Many people, including some researchers, have differing opinions when it comes to the amount of daily protein your body actually needs. The numbers also vary depending on whether you’re a strength or an endurance athlete. Additional factors like age and the number of days you’re hitting the gym will also play a role in your intake.
Do you need the suggested RDA of 0.8 grams/kg/day or is it more in line with 1-2 gram/kg/day? The answer may depend partly on the volume of work you’re doing in daily workouts. Here is what some of the research has shown regarding daily protein intake.

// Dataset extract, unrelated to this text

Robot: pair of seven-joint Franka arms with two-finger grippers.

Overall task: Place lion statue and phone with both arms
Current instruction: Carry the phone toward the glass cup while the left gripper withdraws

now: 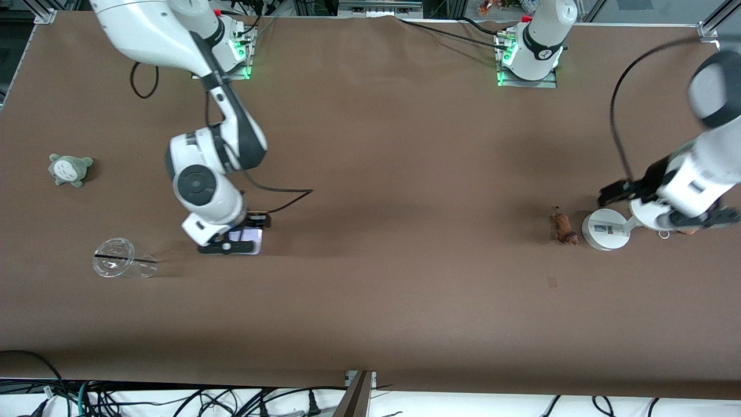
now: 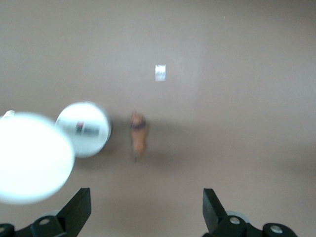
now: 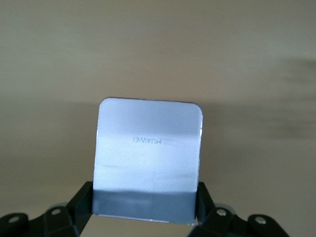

Research Shows a Higher Need for Protein Intake
Back in the 1970’s and 1980’s, a few published studies suggested exercise might actually cause significant changes in protein metabolism. One such study done at the USDA HNRC on Aging at Tufts University in 1988. I was actually one of the ‘”young” research subject for this particular study. The study by Meredith and colleagues looked at the protein needs of six young (26.8 +/- 1.2 yr) and six middle-aged (52.0 +/- 1.9 year) endurance-trained men. All of the subjects consumed either 0.6, 0.9, or 1.2 grams/kg/day of high-quality protein over three separate 10-day periods. All subjects maintained their training and a constant body weight. The results of the study estimated that protein requirement was 0.94 +/- 0.05 grams/kg/day for the 12 men, with no effect of age. The data from this study showed greater daily protein needs than the current Recommended Dietary Allowance of 0.8 g/kg/day.
Additional Research on Daily Protein
Several studies based on data collected from individuals engaged in vigorous aerobic exercise, on a regular basis, demonstrated higher daily protein needs more in line with 1.1 to 1.4 grams/kg/day. This by the way is about 38%-75% above the current RDA range. Various research groups have reported the optimal intake should be more in line with a protein range of 1.5 to 1.8 grams/kg/day; about 88% to 125% above the RDA.
A research paper published by Roger Fielding and his colleague cited “current recommended intakes of daily protein for strength and endurance athletes are 1.6 to 1.7 g/kg and 1.2 to 1.4 g/kg per day, respectively. They went on to mention that most athletes get enough protein in their diet. Where most typically get things wrong is with “the timing and nutritional content of the post-exercise meal, (is) often overlooked.”
Current recommended protein intake could actually limit muscle growth. Dietary protein needs according to Lemon and colleagues, for physically active individuals, has been debated for centuries. The RDA guidelines are not going to change any time soon. The evidence supports a higher daily protein intake for individuals involved in strenuous physical activity, such as strength training. More in line with 1.1 to 1.8 grams/kg/day, in order to effectively increase lean muscle tissue. If you are not involved in regular exercise, the RDA of 0.8 grams/kg/day will suffice.
1. Lemon, PWR (2000). Protein metabolism during exercise. Exercise and Sport Science, 19-27.
2. Evans WJ et al. (1983). Protein metabolism and endurance exercise Phys Sports Med 11:63-72.
3. Friedman JE et al. (1989). Effect of chronic endurance exercise on the retention of dietary protein. Int J Sports Med 10:118-123.
4. Tarnoplosky MA (1992) et al. Evaluation of protein requirements for trained strength athletes. J Applied Physiology 73:1986-1995.
5. Lemon PWR, Tarnoplosky MA et al. (1992). Protein requirements and muscle mass/strength changes during intensive training in novice bodybuilders. J Applied Physiology 73:767-775.
6. Fielding, R, et al. (2002). What are the dietary protein requirements of physically active individuals? New evidence on the effects of exercise on protein utilization during post-exercise recovery. Nutr Clin Care, 5(4):191-6.